TASK: Please set down only the lines between the line containing "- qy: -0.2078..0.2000" and the end of the records, inclusive, exactly as they stand.

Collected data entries
:::::

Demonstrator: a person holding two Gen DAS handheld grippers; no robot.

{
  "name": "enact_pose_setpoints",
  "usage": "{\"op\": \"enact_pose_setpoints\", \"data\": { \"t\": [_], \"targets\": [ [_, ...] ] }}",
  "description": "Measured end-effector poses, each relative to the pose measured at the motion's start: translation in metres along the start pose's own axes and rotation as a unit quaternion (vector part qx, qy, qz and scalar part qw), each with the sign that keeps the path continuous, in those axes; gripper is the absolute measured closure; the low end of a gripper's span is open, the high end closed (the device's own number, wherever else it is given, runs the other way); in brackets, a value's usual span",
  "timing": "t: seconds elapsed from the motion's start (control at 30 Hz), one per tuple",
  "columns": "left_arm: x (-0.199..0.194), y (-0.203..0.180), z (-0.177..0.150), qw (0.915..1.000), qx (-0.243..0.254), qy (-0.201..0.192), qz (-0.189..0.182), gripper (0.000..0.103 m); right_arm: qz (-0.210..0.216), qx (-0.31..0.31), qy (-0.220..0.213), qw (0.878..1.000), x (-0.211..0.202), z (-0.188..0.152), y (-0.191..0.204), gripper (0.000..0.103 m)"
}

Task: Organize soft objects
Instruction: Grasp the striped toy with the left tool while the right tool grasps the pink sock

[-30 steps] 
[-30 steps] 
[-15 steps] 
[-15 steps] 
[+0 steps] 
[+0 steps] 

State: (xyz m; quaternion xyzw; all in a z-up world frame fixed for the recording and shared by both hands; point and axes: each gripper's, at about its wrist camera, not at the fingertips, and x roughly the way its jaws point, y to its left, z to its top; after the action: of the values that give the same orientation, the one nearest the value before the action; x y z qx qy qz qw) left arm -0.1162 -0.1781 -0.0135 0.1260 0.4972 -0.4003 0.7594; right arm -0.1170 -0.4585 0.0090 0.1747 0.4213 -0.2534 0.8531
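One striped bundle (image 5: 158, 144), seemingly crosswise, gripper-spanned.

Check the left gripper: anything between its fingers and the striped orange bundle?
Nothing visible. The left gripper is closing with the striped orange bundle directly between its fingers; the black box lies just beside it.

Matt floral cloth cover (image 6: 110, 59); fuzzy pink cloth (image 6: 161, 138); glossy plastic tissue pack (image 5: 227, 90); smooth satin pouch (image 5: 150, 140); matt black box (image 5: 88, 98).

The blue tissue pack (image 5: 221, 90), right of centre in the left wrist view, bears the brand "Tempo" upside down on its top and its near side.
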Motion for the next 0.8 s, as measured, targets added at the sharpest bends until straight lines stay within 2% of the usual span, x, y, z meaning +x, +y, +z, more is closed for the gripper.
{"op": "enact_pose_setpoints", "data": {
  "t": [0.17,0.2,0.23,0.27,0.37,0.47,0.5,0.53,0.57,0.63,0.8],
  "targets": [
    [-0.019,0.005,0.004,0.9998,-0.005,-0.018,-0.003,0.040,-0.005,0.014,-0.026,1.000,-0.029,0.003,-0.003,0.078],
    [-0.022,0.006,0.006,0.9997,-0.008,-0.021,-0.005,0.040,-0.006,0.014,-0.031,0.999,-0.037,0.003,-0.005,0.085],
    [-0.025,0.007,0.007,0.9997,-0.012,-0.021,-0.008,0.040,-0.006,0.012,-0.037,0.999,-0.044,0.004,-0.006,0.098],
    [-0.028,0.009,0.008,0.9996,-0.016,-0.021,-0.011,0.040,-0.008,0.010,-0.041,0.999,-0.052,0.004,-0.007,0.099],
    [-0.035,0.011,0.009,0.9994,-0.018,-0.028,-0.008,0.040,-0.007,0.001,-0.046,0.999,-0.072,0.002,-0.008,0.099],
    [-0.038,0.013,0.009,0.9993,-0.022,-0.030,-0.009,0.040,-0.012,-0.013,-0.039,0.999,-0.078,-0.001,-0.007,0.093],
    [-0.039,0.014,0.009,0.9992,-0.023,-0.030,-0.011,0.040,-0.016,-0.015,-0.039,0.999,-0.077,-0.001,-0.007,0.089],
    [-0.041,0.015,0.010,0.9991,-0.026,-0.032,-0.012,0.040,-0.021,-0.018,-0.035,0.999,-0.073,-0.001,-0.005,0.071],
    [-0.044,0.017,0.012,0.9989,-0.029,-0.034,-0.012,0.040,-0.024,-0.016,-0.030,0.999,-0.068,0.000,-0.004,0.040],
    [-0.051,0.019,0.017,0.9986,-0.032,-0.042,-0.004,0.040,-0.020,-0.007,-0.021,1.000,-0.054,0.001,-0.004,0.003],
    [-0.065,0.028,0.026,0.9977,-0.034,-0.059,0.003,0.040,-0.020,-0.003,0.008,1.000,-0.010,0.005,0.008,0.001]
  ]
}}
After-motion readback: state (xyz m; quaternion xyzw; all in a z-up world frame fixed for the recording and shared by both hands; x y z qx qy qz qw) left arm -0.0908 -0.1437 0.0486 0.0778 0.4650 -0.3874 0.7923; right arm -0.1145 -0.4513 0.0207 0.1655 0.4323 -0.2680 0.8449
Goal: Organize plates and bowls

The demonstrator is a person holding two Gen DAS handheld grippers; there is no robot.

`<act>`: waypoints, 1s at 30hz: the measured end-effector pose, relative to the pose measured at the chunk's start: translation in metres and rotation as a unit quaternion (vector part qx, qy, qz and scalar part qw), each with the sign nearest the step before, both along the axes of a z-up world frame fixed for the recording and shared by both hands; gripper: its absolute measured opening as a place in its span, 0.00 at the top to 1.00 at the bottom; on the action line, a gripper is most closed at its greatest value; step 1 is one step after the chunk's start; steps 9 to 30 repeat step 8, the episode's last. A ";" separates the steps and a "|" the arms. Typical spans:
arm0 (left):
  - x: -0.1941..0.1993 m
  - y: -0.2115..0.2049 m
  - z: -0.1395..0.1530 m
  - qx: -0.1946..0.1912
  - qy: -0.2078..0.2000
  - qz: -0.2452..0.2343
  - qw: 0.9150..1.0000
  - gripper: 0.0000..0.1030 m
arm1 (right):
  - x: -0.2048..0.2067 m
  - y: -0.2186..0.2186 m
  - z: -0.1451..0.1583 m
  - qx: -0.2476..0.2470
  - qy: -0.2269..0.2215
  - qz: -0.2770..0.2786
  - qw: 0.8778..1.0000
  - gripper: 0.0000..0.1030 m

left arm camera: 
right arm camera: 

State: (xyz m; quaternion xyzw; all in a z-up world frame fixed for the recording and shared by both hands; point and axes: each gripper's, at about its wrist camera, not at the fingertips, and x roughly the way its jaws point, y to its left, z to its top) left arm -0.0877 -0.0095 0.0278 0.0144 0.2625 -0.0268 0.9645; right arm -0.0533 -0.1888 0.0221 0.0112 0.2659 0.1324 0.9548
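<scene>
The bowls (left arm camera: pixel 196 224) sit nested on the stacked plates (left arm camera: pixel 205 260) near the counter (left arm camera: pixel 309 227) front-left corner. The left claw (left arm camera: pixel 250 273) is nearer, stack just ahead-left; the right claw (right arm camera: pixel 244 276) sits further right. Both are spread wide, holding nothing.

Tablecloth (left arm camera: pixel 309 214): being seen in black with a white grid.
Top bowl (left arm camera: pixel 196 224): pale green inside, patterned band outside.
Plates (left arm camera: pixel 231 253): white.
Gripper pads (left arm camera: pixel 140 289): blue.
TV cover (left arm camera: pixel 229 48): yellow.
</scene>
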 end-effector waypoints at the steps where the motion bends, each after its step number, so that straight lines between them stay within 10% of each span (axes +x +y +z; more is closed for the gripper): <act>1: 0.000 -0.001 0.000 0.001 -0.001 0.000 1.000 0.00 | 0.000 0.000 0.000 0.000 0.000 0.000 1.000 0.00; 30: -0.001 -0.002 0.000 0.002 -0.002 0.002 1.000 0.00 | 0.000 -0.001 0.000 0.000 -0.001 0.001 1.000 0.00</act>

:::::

RESULT:
  - qy: -0.2078..0.2000
  - qz: -0.2452..0.2343
  - qw: 0.9150..1.0000
  - gripper: 0.0000..0.1030 m
arm1 (right):
  - x: -0.2048..0.2067 m
  - y: -0.2186..0.2186 m
  - z: -0.1451..0.1583 m
  - qx: -0.2476..0.2470
  - qy: -0.2269..0.2215
  - qz: -0.2770..0.2786
  - qw: 0.8778..1.0000
  - gripper: 0.0000..0.1030 m

left arm camera: 
right arm camera: 

State: (xyz m; quaternion xyzw; all in a z-up world frame fixed for the recording and shared by both hands; point and axes: each gripper's, at about its wrist camera, not at the fingertips, and x roughly the way its jaws point, y to its left, z to its top) left arm -0.0877 -0.0095 0.0278 0.0144 0.2625 -0.0268 0.9645; right arm -0.0533 -0.1888 0.0221 0.0112 0.2659 0.1324 0.9548
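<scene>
The bowls (left arm camera: pixel 196 224) sit nested on the stacked plates (left arm camera: pixel 205 260) near the counter (left arm camera: pixel 309 227) front-left corner. The left claw (left arm camera: pixel 250 273) is nearer, stack just ahead-left; the right claw (right arm camera: pixel 244 276) sits further right. Both are spread wide, holding nothing.

Tablecloth (left arm camera: pixel 309 214): being seen in black with a white grid.
Top bowl (left arm camera: pixel 196 224): pale green inside, patterned band outside.
Plates (left arm camera: pixel 231 253): white.
Gripper pads (left arm camera: pixel 140 289): blue.
TV cover (left arm camera: pixel 229 48): yellow.
</scene>
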 end-effector waypoints at the steps where the motion bends, each after its step number, so that straight lines between them stay within 10% of each span (axes +x +y +z; more is closed for the gripper): <act>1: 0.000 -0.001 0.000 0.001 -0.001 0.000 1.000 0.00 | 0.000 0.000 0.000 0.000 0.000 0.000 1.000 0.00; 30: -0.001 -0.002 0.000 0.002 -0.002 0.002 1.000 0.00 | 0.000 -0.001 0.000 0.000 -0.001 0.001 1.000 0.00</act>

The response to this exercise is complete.